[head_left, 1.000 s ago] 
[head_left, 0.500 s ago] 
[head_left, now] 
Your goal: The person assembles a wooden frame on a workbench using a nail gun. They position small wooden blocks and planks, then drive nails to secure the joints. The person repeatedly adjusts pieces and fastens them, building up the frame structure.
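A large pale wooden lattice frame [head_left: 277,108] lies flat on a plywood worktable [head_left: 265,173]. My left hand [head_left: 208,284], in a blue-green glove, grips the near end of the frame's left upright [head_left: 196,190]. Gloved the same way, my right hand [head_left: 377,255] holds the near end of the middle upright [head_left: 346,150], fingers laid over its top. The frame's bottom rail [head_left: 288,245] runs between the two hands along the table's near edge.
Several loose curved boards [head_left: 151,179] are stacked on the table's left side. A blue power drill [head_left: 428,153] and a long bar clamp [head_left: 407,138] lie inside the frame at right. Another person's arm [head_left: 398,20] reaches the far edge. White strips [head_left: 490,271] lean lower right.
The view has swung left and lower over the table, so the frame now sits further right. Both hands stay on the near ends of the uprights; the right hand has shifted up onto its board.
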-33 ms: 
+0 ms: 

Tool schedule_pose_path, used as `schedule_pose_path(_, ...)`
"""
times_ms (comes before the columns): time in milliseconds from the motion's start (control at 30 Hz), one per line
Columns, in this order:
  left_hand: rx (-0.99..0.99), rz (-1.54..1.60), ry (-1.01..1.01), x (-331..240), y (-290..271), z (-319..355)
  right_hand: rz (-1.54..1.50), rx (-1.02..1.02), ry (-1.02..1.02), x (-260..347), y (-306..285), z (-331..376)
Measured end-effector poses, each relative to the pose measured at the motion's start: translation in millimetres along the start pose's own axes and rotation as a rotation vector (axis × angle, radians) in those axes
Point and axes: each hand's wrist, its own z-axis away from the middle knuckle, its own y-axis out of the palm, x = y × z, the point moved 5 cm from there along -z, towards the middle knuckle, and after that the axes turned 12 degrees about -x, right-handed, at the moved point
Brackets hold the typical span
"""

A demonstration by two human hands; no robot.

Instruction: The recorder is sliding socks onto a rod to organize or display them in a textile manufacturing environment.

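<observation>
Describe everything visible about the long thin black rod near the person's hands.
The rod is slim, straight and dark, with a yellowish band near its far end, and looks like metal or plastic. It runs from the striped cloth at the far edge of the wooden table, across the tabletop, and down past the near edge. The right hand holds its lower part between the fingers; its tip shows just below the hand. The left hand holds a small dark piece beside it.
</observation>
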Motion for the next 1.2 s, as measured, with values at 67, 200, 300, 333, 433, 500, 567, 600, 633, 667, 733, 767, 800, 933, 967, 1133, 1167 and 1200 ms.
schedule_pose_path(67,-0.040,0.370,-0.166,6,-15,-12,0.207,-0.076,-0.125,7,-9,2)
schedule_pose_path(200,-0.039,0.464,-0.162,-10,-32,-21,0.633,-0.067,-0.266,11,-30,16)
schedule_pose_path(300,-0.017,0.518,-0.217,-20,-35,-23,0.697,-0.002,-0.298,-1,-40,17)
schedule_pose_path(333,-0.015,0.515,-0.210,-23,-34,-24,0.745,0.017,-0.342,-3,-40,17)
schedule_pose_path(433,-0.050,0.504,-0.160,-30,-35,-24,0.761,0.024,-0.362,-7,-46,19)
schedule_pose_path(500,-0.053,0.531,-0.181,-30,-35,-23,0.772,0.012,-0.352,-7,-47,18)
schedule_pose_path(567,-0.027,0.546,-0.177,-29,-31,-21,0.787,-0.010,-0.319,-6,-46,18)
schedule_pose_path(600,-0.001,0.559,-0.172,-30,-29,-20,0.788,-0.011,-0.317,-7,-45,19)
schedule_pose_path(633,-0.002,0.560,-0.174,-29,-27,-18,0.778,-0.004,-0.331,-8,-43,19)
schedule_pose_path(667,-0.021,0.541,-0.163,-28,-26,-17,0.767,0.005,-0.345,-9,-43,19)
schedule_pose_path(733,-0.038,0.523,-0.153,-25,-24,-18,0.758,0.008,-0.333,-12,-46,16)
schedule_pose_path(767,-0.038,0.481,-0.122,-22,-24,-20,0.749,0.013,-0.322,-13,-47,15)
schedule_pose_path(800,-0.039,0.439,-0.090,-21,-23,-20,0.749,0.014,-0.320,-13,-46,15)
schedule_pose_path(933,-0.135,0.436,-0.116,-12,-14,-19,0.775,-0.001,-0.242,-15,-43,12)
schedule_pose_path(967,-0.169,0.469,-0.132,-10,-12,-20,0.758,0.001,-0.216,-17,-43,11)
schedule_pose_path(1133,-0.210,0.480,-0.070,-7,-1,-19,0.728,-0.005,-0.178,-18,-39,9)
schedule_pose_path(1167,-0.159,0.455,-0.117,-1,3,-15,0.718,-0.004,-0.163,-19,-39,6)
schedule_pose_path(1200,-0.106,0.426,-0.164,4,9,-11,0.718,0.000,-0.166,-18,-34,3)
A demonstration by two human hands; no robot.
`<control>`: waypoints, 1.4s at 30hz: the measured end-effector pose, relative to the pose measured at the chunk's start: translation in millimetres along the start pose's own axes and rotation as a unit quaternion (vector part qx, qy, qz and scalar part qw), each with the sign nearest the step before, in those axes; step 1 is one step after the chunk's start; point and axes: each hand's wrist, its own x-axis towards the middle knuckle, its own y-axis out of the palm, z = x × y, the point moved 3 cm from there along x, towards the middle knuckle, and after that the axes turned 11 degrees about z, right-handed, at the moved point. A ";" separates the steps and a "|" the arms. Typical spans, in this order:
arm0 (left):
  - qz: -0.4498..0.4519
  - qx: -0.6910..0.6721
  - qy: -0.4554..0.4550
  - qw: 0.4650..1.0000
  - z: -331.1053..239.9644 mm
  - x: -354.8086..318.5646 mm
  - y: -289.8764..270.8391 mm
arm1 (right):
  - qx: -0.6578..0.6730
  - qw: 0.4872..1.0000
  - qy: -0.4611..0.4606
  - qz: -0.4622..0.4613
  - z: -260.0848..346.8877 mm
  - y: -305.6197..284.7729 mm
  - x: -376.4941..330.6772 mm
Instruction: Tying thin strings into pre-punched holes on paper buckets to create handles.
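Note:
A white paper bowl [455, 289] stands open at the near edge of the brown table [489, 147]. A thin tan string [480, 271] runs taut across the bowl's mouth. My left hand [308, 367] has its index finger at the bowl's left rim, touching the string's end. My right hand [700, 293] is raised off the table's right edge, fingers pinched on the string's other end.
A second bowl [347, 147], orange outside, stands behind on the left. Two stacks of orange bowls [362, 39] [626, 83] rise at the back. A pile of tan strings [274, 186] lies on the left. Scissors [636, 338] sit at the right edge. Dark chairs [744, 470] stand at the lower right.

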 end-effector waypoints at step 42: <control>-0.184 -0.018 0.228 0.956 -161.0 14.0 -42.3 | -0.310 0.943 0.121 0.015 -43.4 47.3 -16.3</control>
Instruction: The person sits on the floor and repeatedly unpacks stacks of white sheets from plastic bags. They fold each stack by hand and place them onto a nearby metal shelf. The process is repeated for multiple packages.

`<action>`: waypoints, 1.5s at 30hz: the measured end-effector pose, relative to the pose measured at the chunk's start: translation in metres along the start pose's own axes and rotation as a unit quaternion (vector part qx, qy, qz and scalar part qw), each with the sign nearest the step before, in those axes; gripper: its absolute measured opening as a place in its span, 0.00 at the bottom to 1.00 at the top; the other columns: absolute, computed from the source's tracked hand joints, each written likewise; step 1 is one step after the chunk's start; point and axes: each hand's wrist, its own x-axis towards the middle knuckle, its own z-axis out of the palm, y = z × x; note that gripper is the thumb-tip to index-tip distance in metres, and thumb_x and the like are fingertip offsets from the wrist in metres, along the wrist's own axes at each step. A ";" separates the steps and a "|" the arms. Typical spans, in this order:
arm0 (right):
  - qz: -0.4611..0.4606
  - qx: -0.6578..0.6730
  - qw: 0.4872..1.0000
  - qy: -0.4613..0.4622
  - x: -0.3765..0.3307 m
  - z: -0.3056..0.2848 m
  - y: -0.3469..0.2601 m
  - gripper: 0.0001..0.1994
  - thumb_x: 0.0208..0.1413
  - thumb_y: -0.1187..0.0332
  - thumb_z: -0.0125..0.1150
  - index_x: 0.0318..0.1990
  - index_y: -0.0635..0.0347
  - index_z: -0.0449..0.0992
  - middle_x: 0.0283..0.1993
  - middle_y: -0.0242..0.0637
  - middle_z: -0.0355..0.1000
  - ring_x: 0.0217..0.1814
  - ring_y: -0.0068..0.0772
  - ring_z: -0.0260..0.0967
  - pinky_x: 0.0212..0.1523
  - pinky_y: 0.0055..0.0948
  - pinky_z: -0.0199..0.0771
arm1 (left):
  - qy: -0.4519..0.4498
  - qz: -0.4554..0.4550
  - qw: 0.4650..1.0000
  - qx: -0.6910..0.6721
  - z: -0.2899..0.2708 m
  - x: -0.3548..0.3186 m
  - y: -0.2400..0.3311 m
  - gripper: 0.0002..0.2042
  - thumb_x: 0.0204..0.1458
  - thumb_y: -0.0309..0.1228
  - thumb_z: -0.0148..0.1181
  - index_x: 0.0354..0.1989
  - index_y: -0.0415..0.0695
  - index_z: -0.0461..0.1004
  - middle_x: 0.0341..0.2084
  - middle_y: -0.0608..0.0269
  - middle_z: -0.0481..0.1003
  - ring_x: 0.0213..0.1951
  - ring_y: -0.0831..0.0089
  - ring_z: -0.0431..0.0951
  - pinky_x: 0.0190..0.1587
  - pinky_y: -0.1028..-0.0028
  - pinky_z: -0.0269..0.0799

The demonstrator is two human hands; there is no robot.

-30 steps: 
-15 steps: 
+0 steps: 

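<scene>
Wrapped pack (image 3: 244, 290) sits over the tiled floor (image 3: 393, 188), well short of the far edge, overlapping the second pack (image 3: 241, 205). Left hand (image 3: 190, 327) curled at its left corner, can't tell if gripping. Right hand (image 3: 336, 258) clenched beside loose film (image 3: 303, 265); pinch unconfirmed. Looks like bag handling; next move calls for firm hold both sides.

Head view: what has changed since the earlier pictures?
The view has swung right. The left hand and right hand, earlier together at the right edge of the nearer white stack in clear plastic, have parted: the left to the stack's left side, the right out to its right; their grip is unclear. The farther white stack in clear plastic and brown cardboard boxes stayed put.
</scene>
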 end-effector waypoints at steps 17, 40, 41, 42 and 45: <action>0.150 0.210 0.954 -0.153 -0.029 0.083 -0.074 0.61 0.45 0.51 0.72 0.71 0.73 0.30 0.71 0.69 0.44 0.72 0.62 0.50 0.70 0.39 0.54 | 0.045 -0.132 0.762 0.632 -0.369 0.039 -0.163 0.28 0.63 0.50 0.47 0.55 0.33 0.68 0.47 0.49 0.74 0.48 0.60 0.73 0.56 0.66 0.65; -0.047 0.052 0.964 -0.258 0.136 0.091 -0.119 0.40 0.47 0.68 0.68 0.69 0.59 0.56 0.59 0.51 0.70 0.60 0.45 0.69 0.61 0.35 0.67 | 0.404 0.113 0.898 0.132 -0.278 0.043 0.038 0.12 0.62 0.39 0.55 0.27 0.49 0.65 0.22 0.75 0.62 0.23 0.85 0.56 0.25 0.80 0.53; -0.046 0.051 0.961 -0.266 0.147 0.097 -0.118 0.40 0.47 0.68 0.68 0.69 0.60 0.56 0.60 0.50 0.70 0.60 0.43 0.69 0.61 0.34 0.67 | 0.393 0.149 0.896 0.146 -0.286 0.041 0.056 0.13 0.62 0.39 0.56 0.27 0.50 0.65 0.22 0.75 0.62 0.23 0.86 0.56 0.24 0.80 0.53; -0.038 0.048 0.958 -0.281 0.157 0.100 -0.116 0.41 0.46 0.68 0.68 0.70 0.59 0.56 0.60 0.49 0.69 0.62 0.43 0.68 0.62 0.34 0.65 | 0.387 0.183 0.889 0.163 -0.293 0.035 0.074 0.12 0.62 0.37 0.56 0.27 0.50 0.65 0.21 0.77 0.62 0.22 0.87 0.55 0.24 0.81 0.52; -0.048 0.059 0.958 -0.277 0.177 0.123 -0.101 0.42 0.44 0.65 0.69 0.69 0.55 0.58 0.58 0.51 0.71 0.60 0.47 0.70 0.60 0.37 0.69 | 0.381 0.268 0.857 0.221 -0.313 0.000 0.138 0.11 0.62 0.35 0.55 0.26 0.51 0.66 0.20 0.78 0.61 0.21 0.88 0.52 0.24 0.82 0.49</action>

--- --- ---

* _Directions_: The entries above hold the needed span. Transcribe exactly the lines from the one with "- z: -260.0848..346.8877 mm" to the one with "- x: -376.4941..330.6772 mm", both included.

* _Result of the exercise_:
  - z: -260.0848..346.8877 mm
  - y: -305.6197..284.7729 mm
  - x: -376.4941..330.6772 mm

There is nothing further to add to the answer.